By the end of the 11th century, both Skipsea Castle and a church had been built, which encouraged the growth of a small town. In the following 13th and 14th centuries, local markets and fairs were granted "variously for Skipsea town, Skipsea manor, and Skipsea Brough manor, presumably all the same and possibly by then meaning Skipsea village".

The parish Church of All Saints was designated a Grade I listed building in 1966 and is now recorded in the National Heritage List for England, maintained by Historic England.
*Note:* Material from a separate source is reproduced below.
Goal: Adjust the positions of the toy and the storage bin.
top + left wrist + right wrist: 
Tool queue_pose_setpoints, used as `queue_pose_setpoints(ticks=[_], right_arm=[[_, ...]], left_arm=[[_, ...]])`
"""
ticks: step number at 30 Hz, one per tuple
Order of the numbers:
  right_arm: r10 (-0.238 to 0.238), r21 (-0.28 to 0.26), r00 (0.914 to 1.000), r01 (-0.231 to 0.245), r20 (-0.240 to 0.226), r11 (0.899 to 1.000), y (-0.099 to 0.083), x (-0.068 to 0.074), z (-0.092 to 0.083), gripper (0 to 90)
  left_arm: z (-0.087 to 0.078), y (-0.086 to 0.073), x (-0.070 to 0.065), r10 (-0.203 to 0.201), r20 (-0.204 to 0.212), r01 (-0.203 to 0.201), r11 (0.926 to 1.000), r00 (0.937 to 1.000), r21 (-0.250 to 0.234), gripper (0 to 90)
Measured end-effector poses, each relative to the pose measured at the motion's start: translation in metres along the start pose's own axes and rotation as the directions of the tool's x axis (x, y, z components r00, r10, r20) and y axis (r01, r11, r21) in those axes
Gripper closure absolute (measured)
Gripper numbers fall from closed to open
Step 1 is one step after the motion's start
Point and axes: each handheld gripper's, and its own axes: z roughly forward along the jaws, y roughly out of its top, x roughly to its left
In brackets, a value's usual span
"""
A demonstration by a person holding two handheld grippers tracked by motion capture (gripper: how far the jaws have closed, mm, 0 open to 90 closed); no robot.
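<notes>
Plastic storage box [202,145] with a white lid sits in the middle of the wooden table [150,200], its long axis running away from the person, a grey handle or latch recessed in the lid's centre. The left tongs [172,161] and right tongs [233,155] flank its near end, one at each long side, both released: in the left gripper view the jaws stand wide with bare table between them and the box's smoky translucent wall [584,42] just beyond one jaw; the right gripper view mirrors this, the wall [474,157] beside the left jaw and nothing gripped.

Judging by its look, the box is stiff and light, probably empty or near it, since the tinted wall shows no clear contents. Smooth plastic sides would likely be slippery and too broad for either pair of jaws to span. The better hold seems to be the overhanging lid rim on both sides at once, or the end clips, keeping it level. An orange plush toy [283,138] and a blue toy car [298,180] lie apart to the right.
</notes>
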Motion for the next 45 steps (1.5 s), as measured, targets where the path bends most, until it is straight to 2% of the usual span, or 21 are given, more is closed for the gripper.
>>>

The village is also famous for being a possible site for nuclear testing in the 1950s, but the scientists at Aldermaston relented after strong opposition by the local community.

The Royal Observer Corps used Skipsea as a site for a Cold War observation post. The site was active from October 1959 until its decommissioning in September 1991. The site lay derelict until it was restored by an enthusiast in October 2008.

Currently, the economy of Skipsea is based on agriculture and tourism.